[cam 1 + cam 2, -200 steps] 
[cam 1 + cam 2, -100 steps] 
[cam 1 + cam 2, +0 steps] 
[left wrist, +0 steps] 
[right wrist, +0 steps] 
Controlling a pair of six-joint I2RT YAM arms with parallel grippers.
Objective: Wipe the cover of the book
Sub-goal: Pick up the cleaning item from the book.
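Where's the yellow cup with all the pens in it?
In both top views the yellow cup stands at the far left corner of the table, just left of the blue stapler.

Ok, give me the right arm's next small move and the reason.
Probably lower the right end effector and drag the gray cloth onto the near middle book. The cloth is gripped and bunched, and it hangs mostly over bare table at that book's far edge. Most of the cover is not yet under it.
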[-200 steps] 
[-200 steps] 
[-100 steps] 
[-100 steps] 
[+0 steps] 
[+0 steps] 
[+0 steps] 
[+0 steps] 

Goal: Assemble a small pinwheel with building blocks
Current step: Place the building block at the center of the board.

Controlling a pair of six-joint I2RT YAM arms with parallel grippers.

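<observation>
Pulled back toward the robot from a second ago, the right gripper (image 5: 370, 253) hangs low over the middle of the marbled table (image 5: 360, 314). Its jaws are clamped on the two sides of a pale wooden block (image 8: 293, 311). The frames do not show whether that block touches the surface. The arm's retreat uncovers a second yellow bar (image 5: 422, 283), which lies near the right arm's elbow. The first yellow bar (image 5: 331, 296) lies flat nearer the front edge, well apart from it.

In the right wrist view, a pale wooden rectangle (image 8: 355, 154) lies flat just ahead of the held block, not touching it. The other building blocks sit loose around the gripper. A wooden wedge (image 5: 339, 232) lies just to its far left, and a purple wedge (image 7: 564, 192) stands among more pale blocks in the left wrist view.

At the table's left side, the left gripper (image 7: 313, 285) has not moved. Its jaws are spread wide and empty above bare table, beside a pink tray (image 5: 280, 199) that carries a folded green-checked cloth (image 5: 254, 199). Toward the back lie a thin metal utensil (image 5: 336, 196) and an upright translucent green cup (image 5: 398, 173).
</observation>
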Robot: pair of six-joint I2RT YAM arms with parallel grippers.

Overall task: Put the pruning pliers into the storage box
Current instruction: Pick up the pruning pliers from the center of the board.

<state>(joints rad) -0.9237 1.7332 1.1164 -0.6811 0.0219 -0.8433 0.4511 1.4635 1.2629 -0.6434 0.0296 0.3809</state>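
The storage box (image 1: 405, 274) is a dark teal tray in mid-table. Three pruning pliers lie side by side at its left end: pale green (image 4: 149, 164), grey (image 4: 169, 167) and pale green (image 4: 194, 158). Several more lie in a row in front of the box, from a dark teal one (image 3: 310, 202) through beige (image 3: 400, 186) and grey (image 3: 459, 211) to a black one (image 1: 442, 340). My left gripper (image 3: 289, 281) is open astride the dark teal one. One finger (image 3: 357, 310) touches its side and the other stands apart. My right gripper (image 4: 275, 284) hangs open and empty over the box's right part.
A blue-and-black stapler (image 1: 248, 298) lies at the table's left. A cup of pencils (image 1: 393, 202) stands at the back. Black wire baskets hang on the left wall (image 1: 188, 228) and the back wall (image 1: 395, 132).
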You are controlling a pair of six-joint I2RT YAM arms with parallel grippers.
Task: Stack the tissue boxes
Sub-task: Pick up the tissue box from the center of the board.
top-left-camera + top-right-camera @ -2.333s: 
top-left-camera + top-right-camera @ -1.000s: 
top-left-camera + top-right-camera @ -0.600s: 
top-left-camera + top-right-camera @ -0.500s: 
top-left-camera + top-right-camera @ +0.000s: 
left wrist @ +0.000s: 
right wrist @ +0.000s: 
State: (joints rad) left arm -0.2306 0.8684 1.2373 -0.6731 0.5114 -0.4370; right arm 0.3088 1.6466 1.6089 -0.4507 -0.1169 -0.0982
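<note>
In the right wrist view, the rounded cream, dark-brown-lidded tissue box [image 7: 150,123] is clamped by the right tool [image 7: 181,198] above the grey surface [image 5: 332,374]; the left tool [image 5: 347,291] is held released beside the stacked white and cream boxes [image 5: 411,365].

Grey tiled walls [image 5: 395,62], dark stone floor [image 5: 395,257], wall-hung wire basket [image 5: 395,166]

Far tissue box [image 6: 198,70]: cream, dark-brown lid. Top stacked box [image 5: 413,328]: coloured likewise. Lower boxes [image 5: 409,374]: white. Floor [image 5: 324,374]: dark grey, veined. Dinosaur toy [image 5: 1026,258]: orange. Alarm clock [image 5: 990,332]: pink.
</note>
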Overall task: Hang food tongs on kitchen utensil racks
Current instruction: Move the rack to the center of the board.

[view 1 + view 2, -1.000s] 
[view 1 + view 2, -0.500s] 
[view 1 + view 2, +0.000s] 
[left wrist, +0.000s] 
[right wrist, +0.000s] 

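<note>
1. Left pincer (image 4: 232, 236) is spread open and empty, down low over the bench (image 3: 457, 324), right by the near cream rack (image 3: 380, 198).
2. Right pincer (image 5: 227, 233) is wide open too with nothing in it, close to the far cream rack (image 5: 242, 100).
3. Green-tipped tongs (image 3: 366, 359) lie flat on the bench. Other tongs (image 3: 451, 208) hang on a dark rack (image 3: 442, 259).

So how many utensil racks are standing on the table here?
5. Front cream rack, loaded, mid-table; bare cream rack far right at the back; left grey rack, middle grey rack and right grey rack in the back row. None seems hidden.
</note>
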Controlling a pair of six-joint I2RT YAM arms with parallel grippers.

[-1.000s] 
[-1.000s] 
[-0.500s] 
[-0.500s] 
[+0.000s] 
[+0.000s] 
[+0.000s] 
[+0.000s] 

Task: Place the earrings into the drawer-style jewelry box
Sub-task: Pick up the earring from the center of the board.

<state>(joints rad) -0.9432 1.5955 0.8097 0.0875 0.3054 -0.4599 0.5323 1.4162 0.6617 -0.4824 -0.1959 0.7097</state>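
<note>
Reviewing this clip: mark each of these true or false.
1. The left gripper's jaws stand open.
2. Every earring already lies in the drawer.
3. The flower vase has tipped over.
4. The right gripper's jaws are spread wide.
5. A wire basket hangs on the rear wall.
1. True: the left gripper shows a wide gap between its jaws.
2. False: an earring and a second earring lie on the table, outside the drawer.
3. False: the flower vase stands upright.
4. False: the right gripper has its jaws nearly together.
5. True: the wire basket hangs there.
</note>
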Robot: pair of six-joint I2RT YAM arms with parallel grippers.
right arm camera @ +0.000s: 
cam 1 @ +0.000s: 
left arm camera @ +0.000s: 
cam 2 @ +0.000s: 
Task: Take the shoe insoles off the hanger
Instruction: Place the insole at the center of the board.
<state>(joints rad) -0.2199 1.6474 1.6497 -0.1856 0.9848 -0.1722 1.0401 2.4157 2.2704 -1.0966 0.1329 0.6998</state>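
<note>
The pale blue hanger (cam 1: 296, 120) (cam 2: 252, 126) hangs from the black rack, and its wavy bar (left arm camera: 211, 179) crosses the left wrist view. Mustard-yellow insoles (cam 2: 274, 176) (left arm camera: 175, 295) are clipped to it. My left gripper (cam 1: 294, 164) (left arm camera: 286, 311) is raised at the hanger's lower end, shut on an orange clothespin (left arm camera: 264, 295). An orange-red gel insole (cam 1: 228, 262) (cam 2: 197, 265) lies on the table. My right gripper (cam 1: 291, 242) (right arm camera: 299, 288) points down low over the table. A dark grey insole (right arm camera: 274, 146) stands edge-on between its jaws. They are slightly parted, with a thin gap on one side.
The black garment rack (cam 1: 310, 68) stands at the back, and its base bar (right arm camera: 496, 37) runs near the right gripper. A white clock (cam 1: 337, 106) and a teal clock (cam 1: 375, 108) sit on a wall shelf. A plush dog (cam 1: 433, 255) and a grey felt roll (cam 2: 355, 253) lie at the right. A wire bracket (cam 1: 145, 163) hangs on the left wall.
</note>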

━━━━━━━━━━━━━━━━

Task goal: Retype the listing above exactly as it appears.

Reply to the task:
[cam 1 + cam 2, -200 steps] 
[cam 1 + cam 2, -100 steps] 
[cam 1 + cam 2, +0 steps] 
[left wrist, +0 steps] 
[right wrist, +0 steps] 
Controlling a pair of six-joint I2RT YAM arms with parallel grippers.
Objective: Wipe the cover of the book
Sub-goal: Pick up the cleaning item from the book.
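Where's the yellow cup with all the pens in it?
In both top views the yellow cup stands at the far left corner of the table, just left of the blue stapler.

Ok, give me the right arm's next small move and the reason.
Probably lower the right end effector and drag the gray cloth onto the near middle book. The cloth is gripped and bunched, and it hangs mostly over bare table at that book's far edge. Most of the cover is not yet under it.
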[-200 steps] 
[-200 steps] 
[-100 steps] 
[-100 steps] 
[+0 steps] 
[+0 steps] 
[+0 steps] 
[+0 steps] 

Goal: Assemble a small pinwheel with building blocks
Current step: Place the building block at the center of the board.

Controlling a pair of six-joint I2RT YAM arms with parallel grippers.

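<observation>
Pulled back toward the robot from a second ago, the right gripper (image 5: 370, 253) hangs low over the middle of the marbled table (image 5: 360, 314). Its jaws are clamped on the two sides of a pale wooden block (image 8: 293, 311). The frames do not show whether that block touches the surface. The arm's retreat uncovers a second yellow bar (image 5: 422, 283), which lies near the right arm's elbow. The first yellow bar (image 5: 331, 296) lies flat nearer the front edge, well apart from it.

In the right wrist view, a pale wooden rectangle (image 8: 355, 154) lies flat just ahead of the held block, not touching it. The other building blocks sit loose around the gripper. A wooden wedge (image 5: 339, 232) lies just to its far left, and a purple wedge (image 7: 564, 192) stands among more pale blocks in the left wrist view.

At the table's left side, the left gripper (image 7: 313, 285) has not moved. Its jaws are spread wide and empty above bare table, beside a pink tray (image 5: 280, 199) that carries a folded green-checked cloth (image 5: 254, 199). Toward the back lie a thin metal utensil (image 5: 336, 196) and an upright translucent green cup (image 5: 398, 173).
</observation>
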Robot: pair of six-joint I2RT YAM arms with parallel grippers.

Overall task: Put the pruning pliers into the storage box
Current instruction: Pick up the pruning pliers from the center of the board.

<state>(joints rad) -0.9237 1.7332 1.1164 -0.6811 0.0219 -0.8433 0.4511 1.4635 1.2629 -0.6434 0.0296 0.3809</state>
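The storage box (image 1: 405, 274) is a dark teal tray in mid-table. Three pruning pliers lie side by side at its left end: pale green (image 4: 149, 164), grey (image 4: 169, 167) and pale green (image 4: 194, 158). Several more lie in a row in front of the box, from a dark teal one (image 3: 310, 202) through beige (image 3: 400, 186) and grey (image 3: 459, 211) to a black one (image 1: 442, 340). My left gripper (image 3: 289, 281) is open astride the dark teal one. One finger (image 3: 357, 310) touches its side and the other stands apart. My right gripper (image 4: 275, 284) hangs open and empty over the box's right part.
A blue-and-black stapler (image 1: 248, 298) lies at the table's left. A cup of pencils (image 1: 393, 202) stands at the back. Black wire baskets hang on the left wall (image 1: 188, 228) and the back wall (image 1: 395, 132).
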You are controlling a pair of six-joint I2RT YAM arms with parallel grippers.
Task: Stack the tissue boxes
Sub-task: Pick up the tissue box from the center of the board.
top-left-camera + top-right-camera @ -2.333s: 
top-left-camera + top-right-camera @ -1.000s: 
top-left-camera + top-right-camera @ -0.600s: 
top-left-camera + top-right-camera @ -0.500s: 
top-left-camera + top-right-camera @ +0.000s: 
left wrist @ +0.000s: 
right wrist @ +0.000s: 
State: (joints rad) left arm -0.2306 0.8684 1.2373 -0.6731 0.5114 -0.4370; right arm 0.3088 1.6466 1.6089 -0.4507 -0.1169 -0.0982
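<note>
In the right wrist view, the rounded cream, dark-brown-lidded tissue box [image 7: 150,123] is clamped by the right tool [image 7: 181,198] above the grey surface [image 5: 332,374]; the left tool [image 5: 347,291] is held released beside the stacked white and cream boxes [image 5: 411,365].

Grey tiled walls [image 5: 395,62], dark stone floor [image 5: 395,257], wall-hung wire basket [image 5: 395,166]

Far tissue box [image 6: 198,70]: cream, dark-brown lid. Top stacked box [image 5: 413,328]: coloured likewise. Lower boxes [image 5: 409,374]: white. Floor [image 5: 324,374]: dark grey, veined. Dinosaur toy [image 5: 1026,258]: orange. Alarm clock [image 5: 990,332]: pink.
</note>
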Overall task: Hang food tongs on kitchen utensil racks
Current instruction: Move the rack to the center of the board.

[view 1 + view 2, -1.000s] 
[view 1 + view 2, -0.500s] 
[view 1 + view 2, +0.000s] 
[left wrist, +0.000s] 
[right wrist, +0.000s] 

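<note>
1. Left pincer (image 4: 232, 236) is spread open and empty, down low over the bench (image 3: 457, 324), right by the near cream rack (image 3: 380, 198).
2. Right pincer (image 5: 227, 233) is wide open too with nothing in it, close to the far cream rack (image 5: 242, 100).
3. Green-tipped tongs (image 3: 366, 359) lie flat on the bench. Other tongs (image 3: 451, 208) hang on a dark rack (image 3: 442, 259).

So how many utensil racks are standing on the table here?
5. Front cream rack, loaded, mid-table; bare cream rack far right at the back; left grey rack, middle grey rack and right grey rack in the back row. None seems hidden.
</note>
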Controlling a pair of six-joint I2RT YAM arms with parallel grippers.

[-1.000s] 
[-1.000s] 
[-0.500s] 
[-0.500s] 
[+0.000s] 
[+0.000s] 
[+0.000s] 
[+0.000s] 

Task: Place the earrings into the drawer-style jewelry box
Sub-task: Pick up the earring from the center of the board.

<state>(joints rad) -0.9432 1.5955 0.8097 0.0875 0.3054 -0.4599 0.5323 1.4162 0.6617 -0.4824 -0.1959 0.7097</state>
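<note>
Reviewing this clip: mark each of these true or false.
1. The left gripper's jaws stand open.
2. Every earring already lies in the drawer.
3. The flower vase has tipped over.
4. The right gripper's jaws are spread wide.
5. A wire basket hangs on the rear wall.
1. True: the left gripper shows a wide gap between its jaws.
2. False: an earring and a second earring lie on the table, outside the drawer.
3. False: the flower vase stands upright.
4. False: the right gripper has its jaws nearly together.
5. True: the wire basket hangs there.
</note>
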Robot: pair of six-joint I2RT YAM arms with parallel grippers.
right arm camera @ +0.000s: 
cam 1 @ +0.000s: 
left arm camera @ +0.000s: 
cam 2 @ +0.000s: 
Task: Take the shoe insoles off the hanger
Instruction: Place the insole at the center of the board.
<state>(joints rad) -0.2199 1.6474 1.6497 -0.1856 0.9848 -0.1722 1.0401 2.4157 2.2704 -1.0966 0.1329 0.6998</state>
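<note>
The pale blue hanger (cam 1: 296, 120) (cam 2: 252, 126) hangs from the black rack, and its wavy bar (left arm camera: 211, 179) crosses the left wrist view. Mustard-yellow insoles (cam 2: 274, 176) (left arm camera: 175, 295) are clipped to it. My left gripper (cam 1: 294, 164) (left arm camera: 286, 311) is raised at the hanger's lower end, shut on an orange clothespin (left arm camera: 264, 295). An orange-red gel insole (cam 1: 228, 262) (cam 2: 197, 265) lies on the table. My right gripper (cam 1: 291, 242) (right arm camera: 299, 288) points down low over the table. A dark grey insole (right arm camera: 274, 146) stands edge-on between its jaws. They are slightly parted, with a thin gap on one side.
The black garment rack (cam 1: 310, 68) stands at the back, and its base bar (right arm camera: 496, 37) runs near the right gripper. A white clock (cam 1: 337, 106) and a teal clock (cam 1: 375, 108) sit on a wall shelf. A plush dog (cam 1: 433, 255) and a grey felt roll (cam 2: 355, 253) lie at the right. A wire bracket (cam 1: 145, 163) hangs on the left wall.
</note>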

The answer has been given in its entirety.